I think UMFPACK is a better choice, or use something like METIS to do the
reordering for you.
Paul C. Leopardi wrote:
> Hi all,
> Perhaps cs_qr.c from
> could be adapted? It is LGPL:
> See "Direct Methods for Sparse Linear Systems: the CXSparse package"
> Tim Davis, http://www.cise.ufl.edu/research/sparse/CXSparse/
> Direct Methods for Sparse Linear Systems, T. A. Davis, SIAM, Philadelphia,
> Sept. 2006.
> I have not tried cs_qr.c myself.
> See also
> MR1438098 (98b:65049) Matstoms, Pontus
> "Sparse linear least squares problems in optimization."

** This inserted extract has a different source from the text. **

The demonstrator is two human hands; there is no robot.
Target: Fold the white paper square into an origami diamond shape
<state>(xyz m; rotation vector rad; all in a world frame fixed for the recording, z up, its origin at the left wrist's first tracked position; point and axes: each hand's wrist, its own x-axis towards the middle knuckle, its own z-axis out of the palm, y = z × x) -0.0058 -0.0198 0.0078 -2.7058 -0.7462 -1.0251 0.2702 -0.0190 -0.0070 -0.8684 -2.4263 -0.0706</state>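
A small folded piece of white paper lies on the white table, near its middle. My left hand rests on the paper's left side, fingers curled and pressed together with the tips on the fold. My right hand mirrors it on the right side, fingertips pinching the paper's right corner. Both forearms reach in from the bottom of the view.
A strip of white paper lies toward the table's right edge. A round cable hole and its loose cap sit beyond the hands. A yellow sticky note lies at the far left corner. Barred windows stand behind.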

> Computational issues in high performance software for nonlinear optimization
> (Capri, 1995). Comput. Optim. Appl. 7 (1997), no. 1, 89--110.
> Pontus Matstoms,
> "Sparse QR factorization in MATLAB", 1994,
> Best, Paul
> On Wed, 14 Feb 2007, Karl Meerbergen wrote:
>> Gunter Winkler wrote:
>>> Am Dienstag, 13. Februar 2007 00:28 schrieb
>>>> I have a very sparse matrix (<= 6 nnz entries per row with
>>>> potentially thousands of columns) which I need to pre-multiply by its
>>>> transpose in order to solve the normal equations associated with a
>>>> least-squares computation: (A'A)x = A'b. I may have missed them, but
>>> Don't do this - trust me ;-)
>>> in order to solve the least squares problem you do a QR-decomposition of
>>> A and get the cholesky decomposition of A'A for free:
>>> A = QR -> A'A = (QR)'QR = R'Q'QR= R'R
>> True. But you need a sparse QR factorization. It exists, but I do not
>> recall precisely where you can find code. A sparse QR can be done with a
>> sparse Gram-Schmidt routine. Needless to say that fill-in is going to
>> grow. Developing an efficient code using BLAS 3 etc is quite a job.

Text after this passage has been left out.